Alors que les lieux de travail seront de plus en plus automatisés, il faudra recruter davantage de personnes qui ont acquis des compétences humaines dans des domaines comme la pensée critique, les communications, l’écoute active et la curiosité, conclut l’étude menée par la Banque Royale du Canada.

L’automatisation du travail aura besoin de diplômés «interdisciplinaires»

Une nouvelle étude sur les compétences qui seront requises pour les emplois de l’avenir suggère que dans ce monde en constante évolution technologique, le Canada aura besoin de plus de diplômés de programmes d’études interdisciplinaires qui combinent sciences et enseignement général.

Alors que les lieux de travail seront de plus en plus automatisés, il faudra recruter davantage de personnes qui ont acquis des compétences humaines dans des domaines comme la pensée critique, les communications, l’écoute active et la curiosité, conclut l’étude menée par la Banque Royale du Canada.

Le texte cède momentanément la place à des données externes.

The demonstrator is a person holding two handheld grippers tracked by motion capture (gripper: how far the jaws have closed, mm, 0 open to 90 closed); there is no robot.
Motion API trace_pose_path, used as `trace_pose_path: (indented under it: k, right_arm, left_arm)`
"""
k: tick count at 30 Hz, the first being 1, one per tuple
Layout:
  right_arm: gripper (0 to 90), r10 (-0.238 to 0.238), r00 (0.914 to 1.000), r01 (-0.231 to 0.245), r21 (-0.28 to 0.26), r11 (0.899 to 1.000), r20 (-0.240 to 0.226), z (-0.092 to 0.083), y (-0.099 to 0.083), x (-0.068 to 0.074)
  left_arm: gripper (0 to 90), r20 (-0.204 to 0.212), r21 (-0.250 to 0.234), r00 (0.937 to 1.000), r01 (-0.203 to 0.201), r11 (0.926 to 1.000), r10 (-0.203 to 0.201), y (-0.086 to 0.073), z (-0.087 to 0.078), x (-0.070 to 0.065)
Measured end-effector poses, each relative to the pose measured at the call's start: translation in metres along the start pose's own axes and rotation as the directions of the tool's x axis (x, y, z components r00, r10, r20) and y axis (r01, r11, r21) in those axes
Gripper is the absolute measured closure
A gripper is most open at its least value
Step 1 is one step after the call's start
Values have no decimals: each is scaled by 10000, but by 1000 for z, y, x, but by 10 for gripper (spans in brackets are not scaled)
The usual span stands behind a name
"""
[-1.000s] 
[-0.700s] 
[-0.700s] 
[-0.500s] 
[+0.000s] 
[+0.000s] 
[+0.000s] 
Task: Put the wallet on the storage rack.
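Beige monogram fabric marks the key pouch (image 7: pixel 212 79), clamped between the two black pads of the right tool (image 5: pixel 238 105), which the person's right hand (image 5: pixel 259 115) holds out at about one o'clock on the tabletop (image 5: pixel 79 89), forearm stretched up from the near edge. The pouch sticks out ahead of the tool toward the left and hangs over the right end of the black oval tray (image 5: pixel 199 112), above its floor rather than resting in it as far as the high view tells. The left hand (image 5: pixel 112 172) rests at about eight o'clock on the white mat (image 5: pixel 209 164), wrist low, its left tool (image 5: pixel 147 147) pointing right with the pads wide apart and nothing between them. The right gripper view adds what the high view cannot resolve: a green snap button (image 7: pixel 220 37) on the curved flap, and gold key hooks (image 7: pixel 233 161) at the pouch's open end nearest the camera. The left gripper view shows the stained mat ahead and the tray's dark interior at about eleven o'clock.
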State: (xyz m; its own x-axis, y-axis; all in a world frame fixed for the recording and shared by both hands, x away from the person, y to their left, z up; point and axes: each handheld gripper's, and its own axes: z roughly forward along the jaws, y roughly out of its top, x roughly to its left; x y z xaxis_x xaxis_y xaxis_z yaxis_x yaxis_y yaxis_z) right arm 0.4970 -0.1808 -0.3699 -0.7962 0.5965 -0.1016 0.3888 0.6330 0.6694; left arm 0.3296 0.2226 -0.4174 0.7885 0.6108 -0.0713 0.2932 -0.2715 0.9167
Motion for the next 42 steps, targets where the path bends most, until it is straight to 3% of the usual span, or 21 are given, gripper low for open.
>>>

Dans les établissements du Canada anglais et des États-Unis, ces compétences multidisciplinaires sont offertes par des programmes dits d’»arts libéraux», qui peuvent inclure des disciplines comme la philosophie, la géographie et la littérature anglaise.

Or, le rapport indique que le nombre d’inscriptions dans les programmes d’»arts libéraux» a diminué de 17,5 pour cent entre 2011 et 2017 au Canada, tandis qu’il augmentait de 45 pour cent en mathématiques, en informatique et en sciences de l’information - des programmes plus spécialisés.

L’étude formule également un certain nombre de recommandations, notamment la création d’une «moyenne générale pour compétences», qui définirait comment ces capacités interdisciplinaires peuvent être mesurées et présentées sur les relevés de notes des étudiants.

L’étude a recueilli les commentaires de plus de 5000 employeurs, jeunes, travailleurs et éducateurs de partout au Canada.